Wednesday, December 14, 2011

Favorite Bookstores #5: Fantastic Worlds

(This post originally appeared in slightly different form on January 12, 2005.)


While running some errands in Fort Worth today, I happened to pass the original location of Fantastic Worlds Bookstore, where I spent a considerable amount of time during the early Eighties. Fantastic Worlds was primarily a comic-book store, but it also had an excellent selection of science fiction and fantasy paperbacks and magazines. It was just a little hole-in-the-wall space in a breezeway that ran through the middle of a strip shopping center, but it was crammed full of good stuff. We happened to notice the sign for it while driving by one day in 1981 and stopped in just to see what was there. I'd been a comics reader since the early Sixties, but I'd never seen a real comic book store before. Most of my comics had been bought in drugstores and grocery stores, off those old spinner racks that had a sign on top saying "Hey, Kids! Comics!" That was sort of a hit-or-miss way to amass a collection, but it was the only way to buy comics in those days. Now here was a whole store devoted to them. 

We became friends with the owner, Bob Wayne, and the manager, Michael Davis, and I went there at least once a week to pick up the new comics and spend an hour or two visiting. '81 was a year of big changes for me. I had quit my regular job and was trying to make it as a full-time writer. I had been corresponding for a couple of years with Bill Crider and Joe Lansdale, but they were the only other writers I knew. But in '81 I met Kerry Newcomb at a bookstore on the other side of Fort Worth, and through my visits to Fantastic Worlds I was soon meeting other SF and comics fans as well as SF authors and comic book professionals who did signings there. I started going to SF conventions, which allowed me to hang around with legendary authors like Jack Williamson and Philip Jose Farmer. And nearly all the pro authors I met immediately accepted me as a member of their fraternity on the basis of my short stories in MIKE SHAYNE MYSTERY MAGAZINE and my lone novel, TEXAS WIND. It was a heady time, that's for sure, and Fantastic Worlds was a big part of it. I even wrote the store, and Bob and Michael, into one of the Mike Shayne stories I did for MSMM. 

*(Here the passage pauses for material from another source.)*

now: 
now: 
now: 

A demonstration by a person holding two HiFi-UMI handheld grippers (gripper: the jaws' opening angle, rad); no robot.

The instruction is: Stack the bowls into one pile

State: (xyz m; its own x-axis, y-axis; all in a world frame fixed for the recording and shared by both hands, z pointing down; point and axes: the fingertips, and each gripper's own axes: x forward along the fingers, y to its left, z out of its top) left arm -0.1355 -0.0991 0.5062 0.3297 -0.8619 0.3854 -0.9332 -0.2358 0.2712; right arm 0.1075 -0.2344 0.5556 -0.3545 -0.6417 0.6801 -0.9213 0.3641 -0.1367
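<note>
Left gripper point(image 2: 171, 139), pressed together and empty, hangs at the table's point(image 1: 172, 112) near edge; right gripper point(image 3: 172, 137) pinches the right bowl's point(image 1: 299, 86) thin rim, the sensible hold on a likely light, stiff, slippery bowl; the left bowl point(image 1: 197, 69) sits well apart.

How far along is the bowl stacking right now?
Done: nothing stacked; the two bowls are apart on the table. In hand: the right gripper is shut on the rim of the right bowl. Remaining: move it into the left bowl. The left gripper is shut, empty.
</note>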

Of course, I didn't make it as a full-time writer just yet; that was still several years off and I wound up working at other jobs in the meantime. Fantastic Worlds moved and then grew into a chain of successful comic book stores. Bob Wayne wound up selling the stores and going to work as an executive for DC Comics in New York, and he's still there. The Fantastic Worlds stores are all gone now. I bought my comics at other stores over the years and finally stopped buying them several years ago when I realized I didn't have the time or space for them anymore. (I still buy and read trade paperback reprints of the old stuff, though.) I'm prone to attacks of nostalgia, and when I drove by that old shopping center where Fantastic Worlds started out, it really took me back and I knew I had to do a little reminiscing.

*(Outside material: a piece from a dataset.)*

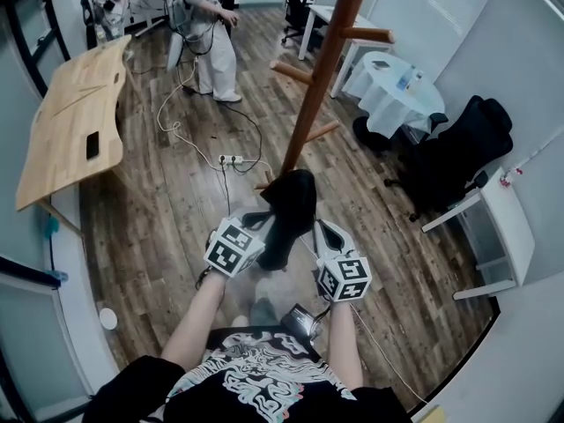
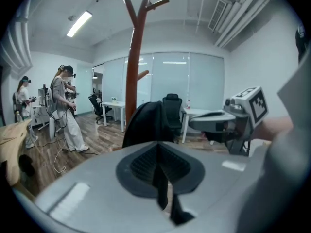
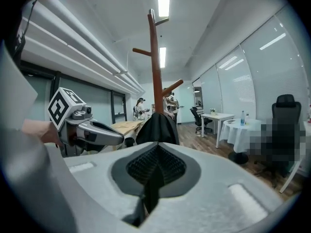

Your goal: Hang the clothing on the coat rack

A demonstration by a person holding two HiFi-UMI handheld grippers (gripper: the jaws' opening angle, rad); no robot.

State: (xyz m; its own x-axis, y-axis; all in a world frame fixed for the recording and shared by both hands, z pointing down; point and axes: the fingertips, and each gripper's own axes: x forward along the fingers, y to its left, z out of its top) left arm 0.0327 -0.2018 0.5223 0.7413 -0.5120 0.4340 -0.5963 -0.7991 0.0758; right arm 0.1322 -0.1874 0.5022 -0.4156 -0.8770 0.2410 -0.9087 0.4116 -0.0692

(Update: Of course, as regular visitors to this blog know, I started reading comics on a regular basis again a couple of years ago. Bob Wayne is still at DC and still a friend; I run into him at conventions every few years. Michael Davis is still in the area and he and his wife Kelly are good friends of ours. The shopping center where Fantastic Worlds was located originally is still there, or at least it was the last time I drove along that part of Camp Bowie Boulevard. I have no idea what's in the space where the store was.)

3 comments:

Jack Badelaire said...

Diskovery (that's its actual name, they sell records as well as books) in Brighton, MA is closing up at the end of the year. It's probably one of the last of the traditional "big piles of books everywhere" used bookstores in the Boston area.

They moved to a more remote location a few years ago, don't get as much business, and I am fairly certain they don't have any online presence, which is the death knell of any used book store in my opinion - if you're not selling your wares through Amazon, you're done for.

Prashant C. Trikannad said...

That's an imaginative name for a comic-book store. A pity the book store chain closed down. A lot of traditional stores, and not just book stores, are closing down in Bombay to be replaced by holes-in-the-wall selling computer and mobile phone accessories or shoes and apparel. Quitting your job and taking to full-time writing must have been a huge decision and challenge at the time. I'm glad it has all worked out well for you in the end.

Mr. Reasoner, thanks very much for adding my blog to your blog list.

Anonymous said...

I'm really loving this series of posts, please James, keep it up!